- French: Du Fioul dans les artères
- Literally: Fuel in the Arteries
- Directed by: Pierre Le Gall
- Written by: Pierre Le Gall Camille Perton
- Produced by: Nicolas Blanc
- Starring: Alexis Manenti Julian Świeżewski
- Cinematography: Antoine Cormier
- Edited by: Xavier Sirven
- Music by: Paul Sabin
- Production company: Ex Nihilo
- Distributed by: Pan Distribution
- Release date: 16 May 2026 (Cannes);
- Running time: 90 minutes
- Countries: France Poland
- Languages: French English Polish

= Flesh and Fuel =

2026 drama film by Pierre Le Gall

Flesh and Fuel (Du Fioul dans les artères, lit. "Fuel in the Arteries") is a 2026 drama film directed by Pierre Le Gall (in his feature film debut), co-written with Camille Perton. It stars Alexis Manenti as Étienne, a gay French truck driver who meets Polish trucker Bartosz (Julian Świeżewski) on the road, with the two men quickly drawn into a romance complicated by the demands of their jobs.

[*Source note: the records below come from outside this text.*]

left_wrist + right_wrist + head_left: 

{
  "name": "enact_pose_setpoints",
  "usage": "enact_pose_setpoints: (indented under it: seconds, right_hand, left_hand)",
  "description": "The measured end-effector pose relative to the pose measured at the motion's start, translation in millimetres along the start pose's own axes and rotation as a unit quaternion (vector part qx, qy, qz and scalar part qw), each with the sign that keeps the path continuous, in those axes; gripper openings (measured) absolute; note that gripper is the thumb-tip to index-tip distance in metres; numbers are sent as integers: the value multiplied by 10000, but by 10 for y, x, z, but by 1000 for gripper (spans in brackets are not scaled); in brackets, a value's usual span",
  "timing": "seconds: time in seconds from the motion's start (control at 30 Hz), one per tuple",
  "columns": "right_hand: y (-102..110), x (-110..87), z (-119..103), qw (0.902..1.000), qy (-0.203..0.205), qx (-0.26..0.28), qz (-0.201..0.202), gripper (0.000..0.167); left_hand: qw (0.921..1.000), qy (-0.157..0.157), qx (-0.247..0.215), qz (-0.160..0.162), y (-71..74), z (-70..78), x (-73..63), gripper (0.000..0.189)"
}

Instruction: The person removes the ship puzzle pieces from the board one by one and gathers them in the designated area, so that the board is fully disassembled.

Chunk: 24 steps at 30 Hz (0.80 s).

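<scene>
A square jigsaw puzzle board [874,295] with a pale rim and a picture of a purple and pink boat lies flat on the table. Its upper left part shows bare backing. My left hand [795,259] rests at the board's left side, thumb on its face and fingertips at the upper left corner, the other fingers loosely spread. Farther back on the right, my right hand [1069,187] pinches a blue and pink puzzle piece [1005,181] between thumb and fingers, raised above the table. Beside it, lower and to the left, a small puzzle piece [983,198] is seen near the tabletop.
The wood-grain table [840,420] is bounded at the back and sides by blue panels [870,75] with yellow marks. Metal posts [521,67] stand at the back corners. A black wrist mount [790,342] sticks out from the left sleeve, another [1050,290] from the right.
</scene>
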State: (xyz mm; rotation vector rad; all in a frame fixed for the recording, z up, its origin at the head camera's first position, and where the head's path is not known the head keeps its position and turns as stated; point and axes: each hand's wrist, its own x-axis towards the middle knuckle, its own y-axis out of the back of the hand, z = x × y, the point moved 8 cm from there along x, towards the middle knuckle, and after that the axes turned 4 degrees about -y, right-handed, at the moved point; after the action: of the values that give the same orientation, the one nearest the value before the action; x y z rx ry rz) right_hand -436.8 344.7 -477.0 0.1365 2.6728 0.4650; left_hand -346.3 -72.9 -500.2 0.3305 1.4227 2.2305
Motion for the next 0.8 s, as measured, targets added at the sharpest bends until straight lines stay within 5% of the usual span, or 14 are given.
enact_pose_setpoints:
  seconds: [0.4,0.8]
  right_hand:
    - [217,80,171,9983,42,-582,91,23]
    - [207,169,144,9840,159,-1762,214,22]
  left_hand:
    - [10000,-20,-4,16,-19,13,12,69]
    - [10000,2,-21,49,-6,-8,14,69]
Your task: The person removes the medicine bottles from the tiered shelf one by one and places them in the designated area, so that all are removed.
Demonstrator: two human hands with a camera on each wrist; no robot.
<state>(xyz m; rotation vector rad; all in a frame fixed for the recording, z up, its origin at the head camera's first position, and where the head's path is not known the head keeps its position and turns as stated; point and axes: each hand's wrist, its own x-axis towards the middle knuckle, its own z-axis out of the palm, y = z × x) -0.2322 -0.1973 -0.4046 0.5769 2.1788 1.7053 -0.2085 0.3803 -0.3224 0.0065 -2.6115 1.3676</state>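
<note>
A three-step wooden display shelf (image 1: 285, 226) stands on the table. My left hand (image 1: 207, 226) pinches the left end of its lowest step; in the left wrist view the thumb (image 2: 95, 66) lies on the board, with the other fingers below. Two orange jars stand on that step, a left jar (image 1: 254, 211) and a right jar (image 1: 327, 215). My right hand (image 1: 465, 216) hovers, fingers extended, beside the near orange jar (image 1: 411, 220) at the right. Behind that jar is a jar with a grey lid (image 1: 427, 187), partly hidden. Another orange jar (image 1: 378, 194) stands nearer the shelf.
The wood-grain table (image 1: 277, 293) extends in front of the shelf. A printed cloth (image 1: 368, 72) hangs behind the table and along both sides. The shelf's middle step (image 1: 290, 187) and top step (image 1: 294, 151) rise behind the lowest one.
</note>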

The film had its world premiere at the Critics' Week section of the 2026 Cannes Film Festival on 16 May, where it won the Queer Palm Revelation prize and was nominated for the Caméra d'Or.

== Cast ==

- Alexis Manenti as Étienne
- Julian Świeżewski as Bartosz
- Mohamed Makhtoumi
- Oudesh Rughooputh
- Armindo Alves de Sa
- François Félicité

==Production==
According to Le Gall, the film was originally inspired by the COVID-19 pandemic, and the way trucking industry workers continued to do their jobs despite their isolation from friends and family. He additionally stated that he was interested in trucking in that it was one of the last working-class industries in France that still carries a social culture of being passed down from generation to generation as an "inheritance" rather than a personal choice.

==Release==
The film premiered in the Critics' Week program at the 2026 Cannes Film Festival on 16 May 2026, where it won the Queer Palm Revelation prize and was nominated for the Caméra d'Or..

== Reception ==
Writing for The Hollywood Reporter, Jordan Mintzer contrasted the film against the 2025 Mexican film On the Road (En el camino), which had a more violent take on a similar premise. He wrote that "In dramas such as this — both David Lean's Brief Encounter and Ang Lee's clearly influential Brokeback Mountain come to mind — the would-be couples typically don't stay together and usually one of them, or else love itself, winds up dying. Without giving away how Flesh and Fuel ends, it's worth commending Le Gall for choosing a different route. The fact that he sees some hope in Étienne's and Bartosz's future is not only a sign of his romanticism. It's a testament to his belief that those who toil away at unforgiving jobs deserve their fair share of happiness, if they can just take the right exit ramp."

For Cineuropa, Fabien Lemercier wrote that "the film displays great sensitivity in its on-the-ground (and on-the-move) exploration of loneliness. This feeling of loneliness is further enhanced by Alexis Manenti’s performance and by the fine work of cinematographer Antoine Cormier (who realistically captures this world of grey and concrete) and Paul Sabin’s music score. This excellent story (written by the director with Camille Perton and Martin Drouot), alternating between the raw and the tender, the rough-edged and the subtle emotional moments, the withdrawn individualism and the solidarity born of passing on values, also knows how to bounce back effectively (in a more traditional vein of the quest for paradise lost). For sometimes we must move beyond our own mental boundaries, question ourselves and break free from our protective routines in order to truly discover ourselves, to love and to be loved."

Andrew Pankey of The Queer Review likened the film to a cross between God's Own Country and Weekend, writing that "Manenti gives a subtle yet powerful performance, imbuing Etienne with a mysterious quality. A tenderness emerges in a glance or a touch, allowing us a glimpse beneath his protective outer shell. Świeżewski’s Bartosz is charming and funny, providing a wonderful foil to Etienne’s more closed-off exterior. As the sparks fly, the chemistry between these two left me grinning throughout."

For Têtu, Florian Ques noted the distinctiveness of a gay romance film where the main challenge was neither internalized self-loathing nor a homophobic villain, but simply the isolating and itinerant nature of the characters' employment circumstances.